▸ **Goal of the exercise**
Repeat the listing below exactly. Pictures do not belong in the copy.

┌─ Data below

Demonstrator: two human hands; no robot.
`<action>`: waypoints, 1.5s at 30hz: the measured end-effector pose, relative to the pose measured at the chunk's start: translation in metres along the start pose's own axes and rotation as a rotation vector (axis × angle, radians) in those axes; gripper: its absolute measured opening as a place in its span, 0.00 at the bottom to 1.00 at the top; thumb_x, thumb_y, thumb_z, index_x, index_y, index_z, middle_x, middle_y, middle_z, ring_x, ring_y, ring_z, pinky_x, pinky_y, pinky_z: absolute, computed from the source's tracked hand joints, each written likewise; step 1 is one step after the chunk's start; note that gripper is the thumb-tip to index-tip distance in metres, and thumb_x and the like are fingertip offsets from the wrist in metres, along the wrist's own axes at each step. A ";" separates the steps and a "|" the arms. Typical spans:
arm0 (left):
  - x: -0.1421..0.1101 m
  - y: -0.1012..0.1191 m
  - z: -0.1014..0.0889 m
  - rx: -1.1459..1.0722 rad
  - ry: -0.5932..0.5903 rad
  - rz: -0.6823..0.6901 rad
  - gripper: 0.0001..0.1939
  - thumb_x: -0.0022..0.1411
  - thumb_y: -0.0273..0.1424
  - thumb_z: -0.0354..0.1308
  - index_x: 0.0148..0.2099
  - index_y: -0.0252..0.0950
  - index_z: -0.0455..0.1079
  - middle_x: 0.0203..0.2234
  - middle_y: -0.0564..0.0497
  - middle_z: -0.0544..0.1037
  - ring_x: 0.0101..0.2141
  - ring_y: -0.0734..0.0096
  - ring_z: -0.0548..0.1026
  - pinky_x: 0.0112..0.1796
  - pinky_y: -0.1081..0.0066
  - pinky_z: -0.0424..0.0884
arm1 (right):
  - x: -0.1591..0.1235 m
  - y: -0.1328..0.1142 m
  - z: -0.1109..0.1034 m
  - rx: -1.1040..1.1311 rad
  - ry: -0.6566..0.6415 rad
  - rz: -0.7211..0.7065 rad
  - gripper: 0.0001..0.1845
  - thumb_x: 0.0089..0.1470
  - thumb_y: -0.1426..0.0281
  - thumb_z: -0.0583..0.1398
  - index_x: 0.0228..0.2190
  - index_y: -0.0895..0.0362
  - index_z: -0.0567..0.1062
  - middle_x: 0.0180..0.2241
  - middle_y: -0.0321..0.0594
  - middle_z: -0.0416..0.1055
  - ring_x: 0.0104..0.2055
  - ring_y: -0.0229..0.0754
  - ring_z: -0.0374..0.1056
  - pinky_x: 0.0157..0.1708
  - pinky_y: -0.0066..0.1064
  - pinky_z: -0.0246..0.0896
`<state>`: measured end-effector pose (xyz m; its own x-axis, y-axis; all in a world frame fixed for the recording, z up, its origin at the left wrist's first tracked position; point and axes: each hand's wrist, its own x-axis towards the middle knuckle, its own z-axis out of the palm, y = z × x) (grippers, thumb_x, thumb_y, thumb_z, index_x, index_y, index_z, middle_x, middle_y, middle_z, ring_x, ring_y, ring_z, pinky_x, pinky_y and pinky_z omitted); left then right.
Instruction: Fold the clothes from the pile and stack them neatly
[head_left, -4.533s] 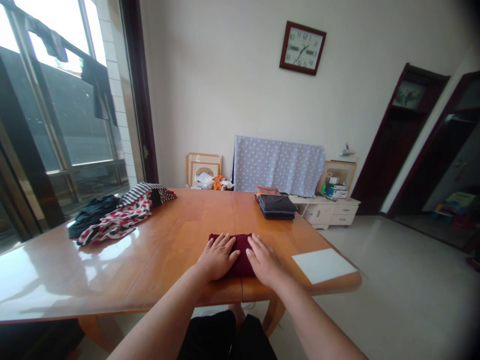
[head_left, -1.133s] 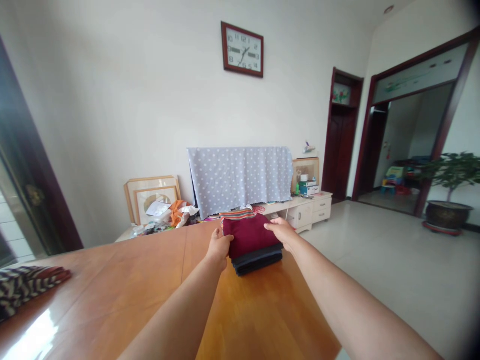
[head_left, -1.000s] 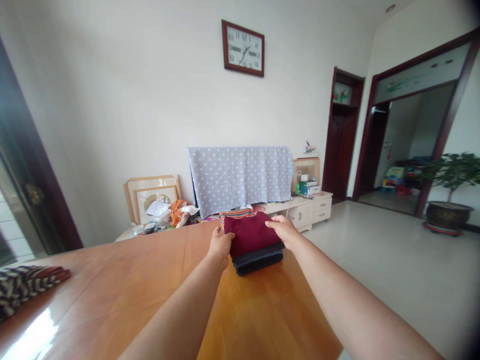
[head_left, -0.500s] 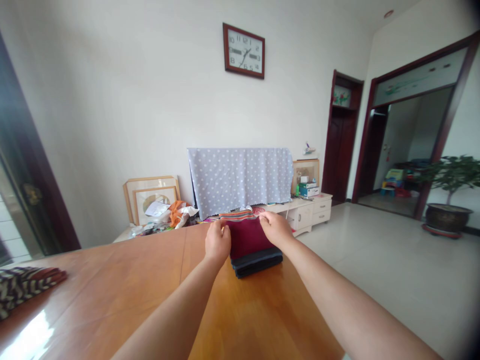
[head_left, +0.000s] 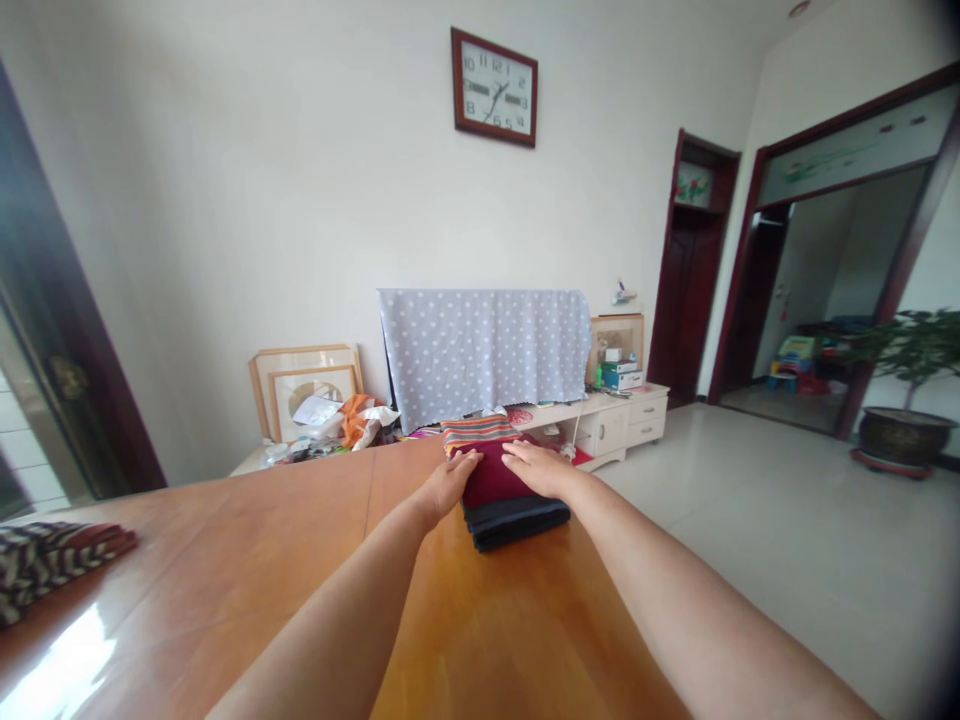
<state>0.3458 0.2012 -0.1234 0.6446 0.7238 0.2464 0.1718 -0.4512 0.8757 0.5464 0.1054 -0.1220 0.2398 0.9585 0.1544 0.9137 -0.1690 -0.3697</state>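
Observation:
A folded dark red cloth [head_left: 491, 478] lies on top of a stack of folded dark garments [head_left: 521, 525] near the table's far edge. My left hand [head_left: 448, 478] rests flat on the red cloth's left side, its fingers stretched out. On the right side, my right hand [head_left: 538, 468] lies with fingers extended over the same cloth. Neither hand grips anything. Just beyond the fingertips shows a striped, multicoloured folded cloth [head_left: 480, 430], partly covered by the red one.
The wooden table [head_left: 285, 560] spreads beneath the stack. At its left edge lies a black-and-white patterned folded cloth [head_left: 60, 560]. Behind stand a low white cabinet [head_left: 611, 430], a spotted grey cover [head_left: 487, 350] and framed pictures [head_left: 307, 380]. A potted plant [head_left: 907, 430] stands at right.
Both hands have let go of the red cloth's far corners and now lie spread on top of it, closer together. The red cloth is lowered, and more of the striped cloth shows.

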 end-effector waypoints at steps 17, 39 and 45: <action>-0.052 -0.016 0.010 -0.498 0.132 -0.287 0.13 0.51 0.41 0.59 0.32 0.36 0.68 0.26 0.54 0.71 0.23 0.78 0.65 0.22 0.76 0.52 | 0.015 -0.036 -0.008 -0.076 0.041 -0.174 0.28 0.63 0.61 0.46 0.60 0.51 0.68 0.67 0.39 0.54 0.70 0.48 0.46 0.67 0.39 0.40; -0.065 -0.016 0.012 -0.449 -0.068 -0.081 0.11 0.49 0.33 0.60 0.37 0.35 0.75 0.23 0.56 0.70 0.22 0.80 0.58 0.24 0.76 0.52 | 0.034 -0.027 0.019 -0.079 -0.130 -0.074 0.34 0.65 0.52 0.39 0.67 0.50 0.55 0.70 0.38 0.42 0.72 0.54 0.32 0.68 0.47 0.29; -0.062 -0.018 0.006 -0.410 -0.016 -0.152 0.16 0.53 0.41 0.60 0.21 0.36 0.66 0.14 0.57 0.62 0.18 0.78 0.56 0.23 0.73 0.50 | 0.029 -0.032 0.020 -0.098 -0.116 -0.049 0.35 0.64 0.50 0.38 0.67 0.48 0.53 0.71 0.36 0.41 0.72 0.54 0.31 0.67 0.49 0.29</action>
<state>0.3066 0.1614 -0.1568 0.6471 0.7561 0.0980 -0.0423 -0.0928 0.9948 0.5176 0.1430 -0.1235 0.1598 0.9853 0.0607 0.9524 -0.1376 -0.2721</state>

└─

▸ **Output for this task**
Demonstrator: two human hands; no robot.
`<action>`: waypoints, 1.5s at 30hz: the measured end-effector pose, relative to the pose measured at the chunk's start: translation in metres along the start pose's own axes and rotation as a rotation vector (axis × angle, radians) in those axes; gripper: its absolute measured opening as a place in its span, 0.00 at the bottom to 1.00 at the top; thumb_x, thumb_y, thumb_z, index_x, index_y, index_z, middle_x, middle_y, middle_z, ring_x, ring_y, ring_z, pinky_x, pinky_y, pinky_z: absolute, computed from the source's tracked hand joints, each written likewise; step 1 is one step after the chunk's start; note that gripper is the thumb-tip to index-tip distance in metres, and thumb_x and the like are fingertip offsets from the wrist in metres, along the wrist's own axes at each step. A ";" separates the steps and a "|" the arms. Typical spans:
arm0 (left):
  - x: -0.1421..0.1101 m
  - y: -0.1012..0.1191 m
  - z: -0.1014..0.0889 m
  - rx: -1.1459..1.0722 rad
  - ry: -0.5932..0.5903 rad
  - rz: -0.6823..0.6901 rad
  - gripper: 0.0001..0.1939
  - thumb_x: -0.0022..0.1411
  - thumb_y: -0.0273..0.1424
  - thumb_z: -0.0354..0.1308
  - index_x: 0.0148..0.2099
  - index_y: -0.0252..0.0950
  - index_z: -0.0455..0.1079
  - middle_x: 0.0203..0.2234
  - middle_y: -0.0564..0.0497
  - middle_z: -0.0544..0.1037
  - ring_x: 0.0101..0.2141
  - ring_y: -0.0734..0.0096
  - ring_z: -0.0548..0.1026
  - pinky_x: 0.0112..0.1796
  - pinky_y: -0.1081..0.0066
  - pinky_z: -0.0424..0.0884
arm1 (right):
  - x: -0.1591..0.1235 m
  - y: -0.1328..0.1142 m
  - z: -0.1109..0.1034 m
  - rx: -1.1040..1.1311 rad
  - ry: -0.6566..0.6415 rad
  - rz: -0.7211..0.7065 rad
  - gripper: 0.0001..0.1845
  - thumb_x: 0.0089..0.1470
  - thumb_y: -0.1426..0.0281
  - thumb_z: -0.0583..0.1398
  - index_x: 0.0228..0.2190
  - index_y: -0.0895..0.0362
  - index_z: -0.0567..0.1062
  - middle_x: 0.0180..0.2241
  - middle_y: -0.0321..0.0594
  - middle_z: -0.0416..0.1055
  - ring_x: 0.0104..0.2055
  - ring_y: -0.0229..0.0754
  - ring_z: -0.0374..0.1056
  - pinky_x: 0.0157..0.1708
  - pinky_y: -0.0066..0.1064
  - pinky_z: -0.0246..0.0896
`<state>`: measured end-effector pose (xyz m; its own x-axis, y-axis; all in a world frame fixed for the recording, z up, its origin at the left wrist's first tracked position; point and axes: each hand's wrist, its own x-axis towards the middle knuckle, its own z-axis out of the palm, y = z × x) (grippers, thumb_x, thumb_y, thumb_z, index_x, index_y, index_z, middle_x, middle_y, middle_z, ring_x, ring_y, ring_z, pinky_x, pinky_y and pinky_z omitted); left then right.
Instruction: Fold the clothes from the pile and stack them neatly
[head_left, -4.533s] 
[head_left, -1.133s] 
[head_left, -1.000s] 
[head_left, -0.500s] 
[head_left, +0.000s] 
<state>0.3458 0.2012 -0.1234 0.6446 0.7238 0.2464 0.1718 -0.4512 0.8757 0.5464 0.1054 -0.1220 0.2398 0.9585 0.1544 0.9137 -0.1690 -0.3697</state>
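Observation:
A folded dark red cloth [head_left: 491, 478] lies on top of a stack of folded dark garments [head_left: 521, 525] near the table's far edge. My left hand [head_left: 448, 478] rests flat on the red cloth's left side, its fingers stretched out. On the right side, my right hand [head_left: 538, 468] lies with fingers extended over the same cloth. Neither hand grips anything. Just beyond the fingertips shows a striped, multicoloured folded cloth [head_left: 480, 430], partly covered by the red one.
The wooden table [head_left: 285, 560] spreads beneath the stack. At its left edge lies a black-and-white patterned folded cloth [head_left: 60, 560]. Behind stand a low white cabinet [head_left: 611, 430], a spotted grey cover [head_left: 487, 350] and framed pictures [head_left: 307, 380]. A potted plant [head_left: 907, 430] stands at right.
Both hands have let go of the red cloth's far corners and now lie spread on top of it, closer together. The red cloth is lowered, and more of the striped cloth shows.
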
 end-effector waypoints at steps 17, 39 and 45: <action>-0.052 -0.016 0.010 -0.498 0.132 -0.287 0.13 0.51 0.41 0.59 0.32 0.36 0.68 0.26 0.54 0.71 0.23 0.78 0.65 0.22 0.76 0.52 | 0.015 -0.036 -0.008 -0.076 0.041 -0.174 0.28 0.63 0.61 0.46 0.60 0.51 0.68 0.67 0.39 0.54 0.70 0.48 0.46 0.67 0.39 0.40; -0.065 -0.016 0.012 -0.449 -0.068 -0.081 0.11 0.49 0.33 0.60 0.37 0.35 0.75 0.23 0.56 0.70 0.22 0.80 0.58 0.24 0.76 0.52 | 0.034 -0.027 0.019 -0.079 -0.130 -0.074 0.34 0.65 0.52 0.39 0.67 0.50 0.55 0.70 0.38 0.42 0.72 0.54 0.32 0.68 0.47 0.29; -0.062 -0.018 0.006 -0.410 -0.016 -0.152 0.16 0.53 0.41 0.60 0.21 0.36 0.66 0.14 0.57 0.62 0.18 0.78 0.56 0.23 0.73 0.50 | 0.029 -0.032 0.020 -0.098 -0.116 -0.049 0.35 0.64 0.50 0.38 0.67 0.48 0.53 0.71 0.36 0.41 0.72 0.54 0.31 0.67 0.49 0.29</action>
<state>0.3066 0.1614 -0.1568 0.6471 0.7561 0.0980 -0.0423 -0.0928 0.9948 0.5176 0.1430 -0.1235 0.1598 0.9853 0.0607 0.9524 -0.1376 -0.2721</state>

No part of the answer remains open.